We have enjoyed a very successful summer garden in spite of all the rain during June, July, and August when we recorded 24.8 inches of precipitation.
We got our first tomato June 4 and this morning, August 28, I picked another four. We still have a counter full of tomatoes and likely will not run out for a while, but just like beach season is not over in August, tomato season has a few months yet to run.
This year I planted tomato seeds on January 15, April 15, and July 1. In a normal year without so much rain and early heat, my current plants would still produce tomatoes until the end of September or early October. This year the early heat and buckets of rain shortened the producing season for my summer tomatoes.
However, some new tomato plants that I put into the ground on August 22, might give us some nice October, November and maybe even some December tomatoes. We have done it before so it just depends on the weather. A wet fall will make it very difficult for the plants to remain healthy. A relatively dry fall would help us.
It is actually a little easier to garden here in the fall than the summer unless you are trying to grow tomatoes. Cooler temperatures and less humidity generally mean the plants stay healthier. We do not have a lot of gardening space but we take advantage of all of our ground and usually have a really successful fall garden.

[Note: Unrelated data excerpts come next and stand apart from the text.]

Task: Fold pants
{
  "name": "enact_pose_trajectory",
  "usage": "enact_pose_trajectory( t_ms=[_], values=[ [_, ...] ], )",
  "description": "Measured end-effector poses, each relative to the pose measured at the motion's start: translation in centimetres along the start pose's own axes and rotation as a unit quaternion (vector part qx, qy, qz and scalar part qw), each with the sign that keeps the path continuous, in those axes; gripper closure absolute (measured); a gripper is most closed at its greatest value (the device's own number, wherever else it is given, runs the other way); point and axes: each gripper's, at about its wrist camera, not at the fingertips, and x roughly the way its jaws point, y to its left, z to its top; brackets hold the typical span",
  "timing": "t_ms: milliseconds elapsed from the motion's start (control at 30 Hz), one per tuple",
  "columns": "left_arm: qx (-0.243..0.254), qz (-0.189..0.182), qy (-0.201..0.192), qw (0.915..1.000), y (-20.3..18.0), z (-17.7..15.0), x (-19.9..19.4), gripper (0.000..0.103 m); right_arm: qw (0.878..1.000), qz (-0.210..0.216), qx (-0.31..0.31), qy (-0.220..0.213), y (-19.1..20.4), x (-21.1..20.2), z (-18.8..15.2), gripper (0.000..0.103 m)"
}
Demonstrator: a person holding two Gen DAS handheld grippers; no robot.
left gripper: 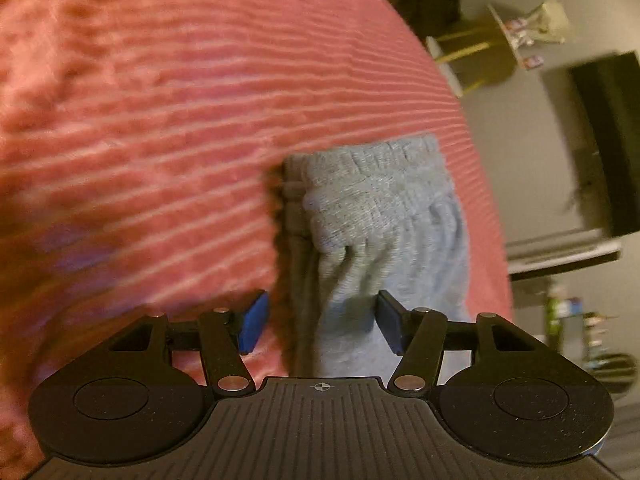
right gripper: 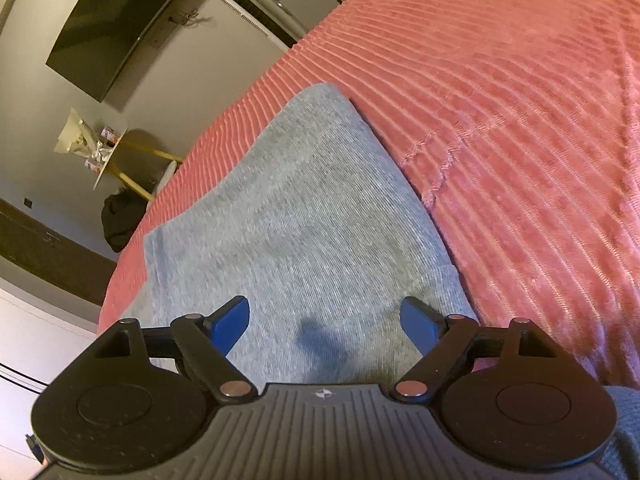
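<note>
Grey sweatpants (left gripper: 372, 216) lie on a pink ribbed bedspread (left gripper: 160, 100) near the bed's edge. In the left wrist view I see their ribbed cuff end, bunched and layered. My left gripper (left gripper: 318, 322) is open, its blue pads either side of the grey cloth just above it. In the right wrist view the pants (right gripper: 304, 216) show as a flat, smooth folded panel. My right gripper (right gripper: 326, 326) is open and hovers over this panel, holding nothing.
The bedspread (right gripper: 520, 120) stretches wide to one side. Beyond the bed's edge are a grey wall with a dark TV (right gripper: 116, 20), a small round table with yellow legs (right gripper: 120, 152), a black bag (right gripper: 120, 216) and a white unit (left gripper: 560, 248).
</note>
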Motion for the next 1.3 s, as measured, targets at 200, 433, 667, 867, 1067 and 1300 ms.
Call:
enact_pose_trajectory(
  t_ms=[200, 433, 667, 867, 1067, 1300],
  values=[
    [0.062, 0.004, -0.013, 0.998, -1.7, 1.3, 2.0, 0.039, 1.0, 0.005, 0.004, 0.001, -0.2, 0.2, 0.1, 0.018],
    [0.134, 0.005, -0.047, 0.9898, -3.5, 0.3, 1.0, 0.076, 1.0, 0.008, 0.011, -0.002, -0.3, 0.1, 0.1, 0.018],
    [0.199, -0.078, -0.096, 0.9721, -6.0, -1.9, -2.2, 0.08, 1.0, 0.01, 0.011, -0.001, -0.4, 0.2, 0.0, 0.018],
    [0.198, -0.021, -0.074, 0.9773, -5.8, -1.0, 0.2, 0.067, 1.0, 0.011, 0.012, -0.001, -0.5, 0.1, 0.0, 0.017],
    [0.16, 0.011, -0.046, 0.9859, -4.2, 0.3, 2.1, 0.048, 1.0, 0.01, 0.009, -0.001, -0.4, 0.2, 0.0, 0.017],
    [0.218, 0.016, -0.076, 0.9728, -6.7, -0.6, 0.5, 0.08, 1.0, 0.006, 0.004, -0.002, 0.0, 0.1, -0.1, 0.017]
  ],
)
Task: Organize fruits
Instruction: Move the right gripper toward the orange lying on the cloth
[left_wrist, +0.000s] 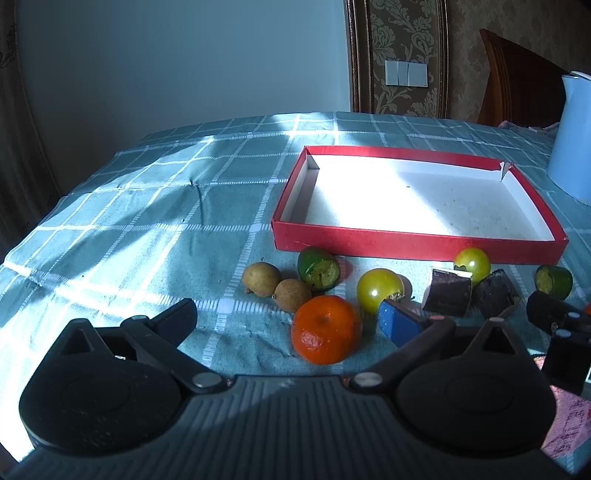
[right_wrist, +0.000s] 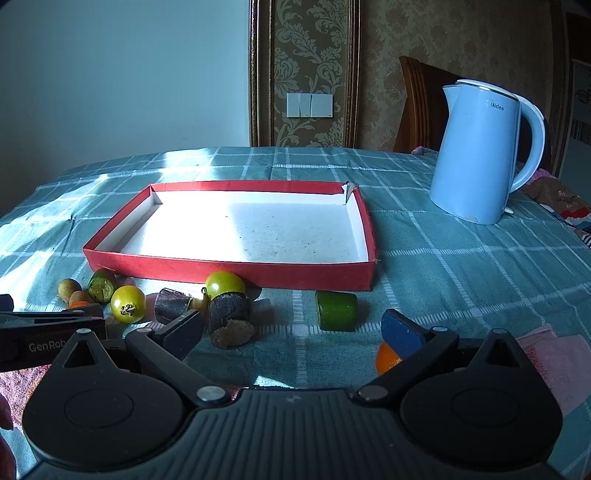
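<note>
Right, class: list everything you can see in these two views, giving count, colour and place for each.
Shallow cardboard box: one, red outside, white inside, mid-table, nothing in it.
Round tomatoes: two, yellow-green, before the box.
Mandarin: one, orange, nearest the left gripper.
Small round fruits: two, brown, left of the row.
Cut fruit pieces: two, green.
Chunks: two, dark purple.
Electric kettle: one, light blue, right.
Checked tablecloth: teal.
Left gripper: open.
Right gripper: open.

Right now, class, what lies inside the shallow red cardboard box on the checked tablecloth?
The shallow red cardboard box holds no fruit: only its bare white floor with small dark specks shows. The near wall hides a thin strip of floor just behind it.
</note>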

Gardening is always a gamble and maybe fall gardening especially for tomatoes is a little more so. However, most vegetables plants do very well in the fall if they have enough time to mature.
You never know when the heat is going to stop and when the cooler weather will come so you have to hedge your bets. We are right on the water so we have a little advantage.
We will probably plant some green beans by the end of August. They like the heat and we still have plenty of that. We had really good luck with them last year and harvested a nice crop around the first week of November. We use white half runners- or what some would call mountain beans. We grow them on a piece of plastic latticework.
Our green beans are the only crop that probably needs to get into the ground very soon.
The rest of our fall garden can be planted as things cool down. About the middle of September, we will plant some sugar snap peas. We once almost harvested regular peas that were planted Oct. 1. The blooms got frozen in a hard freeze in the middle of January. The sugar snap peas seem to mature a little quicker and they are not all ready at once which suits my needs since I like to use a handful or so every day when they are available.
Along with the peas we will probably put some onion sets in the ground. Just to keep them from going to seed, I might put some of them in the shade. They are easy to grow and if they look like they are going to seed, we will just go ahead and harvest them.
Early to middle October, I will be putting in some broccoli plants. They are a gamble, if the weather is too hot, they will not get very big before bolting. We never have much luck with cabbage or carrots but both should work. Our soil just is not right for them. We have grown a few beets but we have a neighbor who can grow them better than us and shares them with us.
Late October to early November, we will plant lettuce seeds and plants. We never know which will work the best. It depends on the weather. We have had the best luck with Romaine, both red and green, butter crunch, and red oak leaf lettuce. Some years we have January and February lettuce. Some years like this year we are overwhelmed with March and early April lettuce. If we are lucky we might also get some November and December lettuce. It is all weather dependent.
About the same time we plant broccoli, we also plant Swiss Chard which grows much better for us than just about anything including Kale. We usually get the little individual plant plugs at S&H Feed and Seed in Swansboro. The plugs are about 20 cents each. The Swiss Chard works just as well as Kale in beans and soups and seems much more pest resistant. The Swiss Chard will last into the early summer of next year. You just keep cutting leaves and it keeps on growing.
We also get a few plugs of rutabaga. We plant those in late Oct to early Nov. and usually harvest in mid-January after a freeze.
We took some spare space last fall and planted garlic. We harvested in June/July and are now using the dried cloves. Our gardens have been really good to us. This year we have already enjoyed one volunteer cantaloupe and there is another one growing in our front flower beds.
We do make our own compost but I am not above putting some Miracle Grow on my tomatoes and the flowers.
If you are planning on moving to the coast and feel like a full fledged garden is too much, read my article Three Things You Need To Grow In The South. Concentrate on growing some pansies this winter and work on your tomatoes next spring. When you feel comfortable with those, try a hydrangea bush.
Growing things is good for the soul and the body. My tiny tomato seedling are always one of the first signs of spring.